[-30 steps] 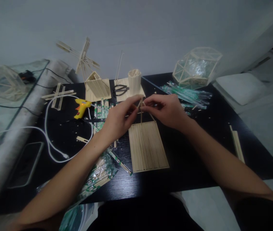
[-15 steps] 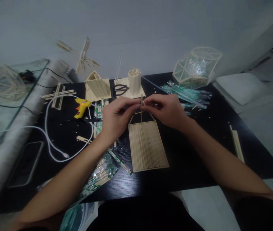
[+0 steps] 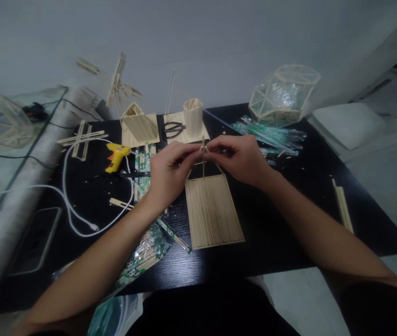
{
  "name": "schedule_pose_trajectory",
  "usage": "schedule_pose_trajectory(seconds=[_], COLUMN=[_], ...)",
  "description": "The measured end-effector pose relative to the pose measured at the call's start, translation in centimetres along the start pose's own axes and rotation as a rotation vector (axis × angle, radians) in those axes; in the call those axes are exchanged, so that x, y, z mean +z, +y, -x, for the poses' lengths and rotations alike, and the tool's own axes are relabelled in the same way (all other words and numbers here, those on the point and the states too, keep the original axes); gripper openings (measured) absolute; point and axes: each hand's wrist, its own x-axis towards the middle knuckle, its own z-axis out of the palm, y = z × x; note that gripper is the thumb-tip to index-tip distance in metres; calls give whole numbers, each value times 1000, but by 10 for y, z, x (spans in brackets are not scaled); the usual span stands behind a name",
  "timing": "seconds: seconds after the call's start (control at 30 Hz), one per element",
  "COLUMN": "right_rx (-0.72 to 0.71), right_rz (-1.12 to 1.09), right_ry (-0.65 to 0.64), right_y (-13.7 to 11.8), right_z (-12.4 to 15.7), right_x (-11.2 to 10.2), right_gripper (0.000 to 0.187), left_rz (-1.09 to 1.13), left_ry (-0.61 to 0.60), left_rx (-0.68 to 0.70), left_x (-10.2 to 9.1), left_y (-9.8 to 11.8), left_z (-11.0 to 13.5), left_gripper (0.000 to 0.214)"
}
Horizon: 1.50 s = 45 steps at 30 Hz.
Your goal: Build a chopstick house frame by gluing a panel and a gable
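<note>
With the fingers of our left hand (image 3: 168,173) and right hand (image 3: 244,158) we pinch thin sticks (image 3: 203,169) where they meet, just beyond the far edge of a slatted wooden panel (image 3: 214,212). The panel lies on the black tabletop (image 3: 272,242) between our forearms, with a yellow glue gun (image 3: 116,158) off to its left.

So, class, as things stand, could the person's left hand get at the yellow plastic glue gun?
Probably yes: green-wrapped wooden sticks between the left hand and the glue gun lie low, though it would likely first have to release the thin wooden stick it pinches.
</note>
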Motion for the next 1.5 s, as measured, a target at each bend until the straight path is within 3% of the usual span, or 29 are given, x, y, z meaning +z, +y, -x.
schedule_pose_trajectory(seconds=[0.23,0.8,0.93,1.23,1.5], right_rx=[-2,-13,-6,-17,-18], right_rz=[10,29,35,26,38], right_ry=[14,32,32,14,18], right_y=[-1,1,2,0,0], right_z=[0,1,1,1,1], right_x=[-1,1,2,3,2], right_gripper=[24,23,24,25,22], left_rz=[-48,-85,-102,-187,-168], left_ry=[-26,-58,-76,-2,5], left_rx=[5,30,43,121,69], left_x=[0,-4,-5,-6,-4], left_y=[-3,-3,-3,4,0], left_z=[2,-1,-2,-4,-2], left_gripper=[10,9,20,11,13])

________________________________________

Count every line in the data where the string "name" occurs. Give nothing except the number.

*Response*
2